%%
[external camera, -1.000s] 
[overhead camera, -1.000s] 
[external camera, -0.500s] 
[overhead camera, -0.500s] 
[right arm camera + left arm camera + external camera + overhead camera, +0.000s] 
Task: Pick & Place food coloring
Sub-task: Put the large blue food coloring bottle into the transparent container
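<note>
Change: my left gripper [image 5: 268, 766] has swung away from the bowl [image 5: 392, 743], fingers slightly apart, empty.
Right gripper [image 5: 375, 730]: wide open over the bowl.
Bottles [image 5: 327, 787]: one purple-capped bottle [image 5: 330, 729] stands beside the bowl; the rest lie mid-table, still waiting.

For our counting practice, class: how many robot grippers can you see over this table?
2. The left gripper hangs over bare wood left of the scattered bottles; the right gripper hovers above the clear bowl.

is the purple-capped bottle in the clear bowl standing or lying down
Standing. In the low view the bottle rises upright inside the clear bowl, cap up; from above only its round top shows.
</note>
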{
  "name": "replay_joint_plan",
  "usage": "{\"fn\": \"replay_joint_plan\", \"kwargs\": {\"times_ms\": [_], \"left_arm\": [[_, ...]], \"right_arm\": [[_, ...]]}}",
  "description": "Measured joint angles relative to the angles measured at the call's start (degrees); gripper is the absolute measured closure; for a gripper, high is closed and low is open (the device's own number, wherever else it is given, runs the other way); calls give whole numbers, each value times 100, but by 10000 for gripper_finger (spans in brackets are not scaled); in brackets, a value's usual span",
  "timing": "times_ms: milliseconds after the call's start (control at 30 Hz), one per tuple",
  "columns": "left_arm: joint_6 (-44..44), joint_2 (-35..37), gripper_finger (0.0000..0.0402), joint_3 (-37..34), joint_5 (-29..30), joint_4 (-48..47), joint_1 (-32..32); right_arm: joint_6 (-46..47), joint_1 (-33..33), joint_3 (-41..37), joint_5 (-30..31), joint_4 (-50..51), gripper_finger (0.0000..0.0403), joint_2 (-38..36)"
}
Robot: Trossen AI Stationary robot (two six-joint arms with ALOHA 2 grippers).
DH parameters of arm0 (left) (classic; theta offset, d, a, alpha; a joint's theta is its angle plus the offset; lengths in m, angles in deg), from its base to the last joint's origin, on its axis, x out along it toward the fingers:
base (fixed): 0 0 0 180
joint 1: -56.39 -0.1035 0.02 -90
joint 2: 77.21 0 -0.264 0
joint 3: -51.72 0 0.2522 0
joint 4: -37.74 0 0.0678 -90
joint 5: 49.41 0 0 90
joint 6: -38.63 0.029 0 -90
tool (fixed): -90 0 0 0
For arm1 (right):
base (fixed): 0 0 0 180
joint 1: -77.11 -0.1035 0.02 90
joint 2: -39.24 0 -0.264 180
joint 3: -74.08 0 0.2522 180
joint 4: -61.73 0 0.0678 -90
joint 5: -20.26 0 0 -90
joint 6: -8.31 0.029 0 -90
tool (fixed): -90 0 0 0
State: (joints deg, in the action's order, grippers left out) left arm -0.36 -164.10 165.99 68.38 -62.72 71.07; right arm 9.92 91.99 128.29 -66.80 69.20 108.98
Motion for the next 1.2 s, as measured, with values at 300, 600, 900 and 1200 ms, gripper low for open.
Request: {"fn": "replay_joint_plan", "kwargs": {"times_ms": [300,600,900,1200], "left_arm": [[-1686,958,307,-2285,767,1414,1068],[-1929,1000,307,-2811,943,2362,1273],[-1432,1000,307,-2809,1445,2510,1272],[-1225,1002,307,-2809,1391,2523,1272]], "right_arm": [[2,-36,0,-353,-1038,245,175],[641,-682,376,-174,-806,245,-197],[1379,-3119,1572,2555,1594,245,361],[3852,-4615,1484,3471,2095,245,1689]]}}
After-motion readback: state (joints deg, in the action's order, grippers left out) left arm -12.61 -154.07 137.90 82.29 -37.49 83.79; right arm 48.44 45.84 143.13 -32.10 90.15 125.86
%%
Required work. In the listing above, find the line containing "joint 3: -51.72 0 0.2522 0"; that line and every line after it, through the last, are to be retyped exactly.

Result.
joint 3: -51.72 0 0.2522 0
joint 4: -37.74 0 0.0678 -90
joint 5: 49.41 0 0 90
joint 6: -38.63 0.029 0 -90
tool (fixed): -90 0 0 0
For arm1 (right):
base (fixed): 0 0 0 180
joint 1: -77.11 -0.1035 0.02 90
joint 2: -39.24 0 -0.264 180
joint 3: -74.08 0 0.2522 180
joint 4: -61.73 0 0.0678 -90
joint 5: -20.26 0 0 -90
joint 6: -8.31 0.029 0 -90
tool (fixed): -90 0 0 0
State: (joints deg, in the action's order, grippers left out) left arm -0.36 -164.10 165.99 68.38 -62.72 71.07; right arm 9.92 91.99 128.29 -66.80 69.20 108.98
Motion for the next 1.2 s, as measured, with values at 300, 600, 900 and 1200 ms, gripper low for open.
Request: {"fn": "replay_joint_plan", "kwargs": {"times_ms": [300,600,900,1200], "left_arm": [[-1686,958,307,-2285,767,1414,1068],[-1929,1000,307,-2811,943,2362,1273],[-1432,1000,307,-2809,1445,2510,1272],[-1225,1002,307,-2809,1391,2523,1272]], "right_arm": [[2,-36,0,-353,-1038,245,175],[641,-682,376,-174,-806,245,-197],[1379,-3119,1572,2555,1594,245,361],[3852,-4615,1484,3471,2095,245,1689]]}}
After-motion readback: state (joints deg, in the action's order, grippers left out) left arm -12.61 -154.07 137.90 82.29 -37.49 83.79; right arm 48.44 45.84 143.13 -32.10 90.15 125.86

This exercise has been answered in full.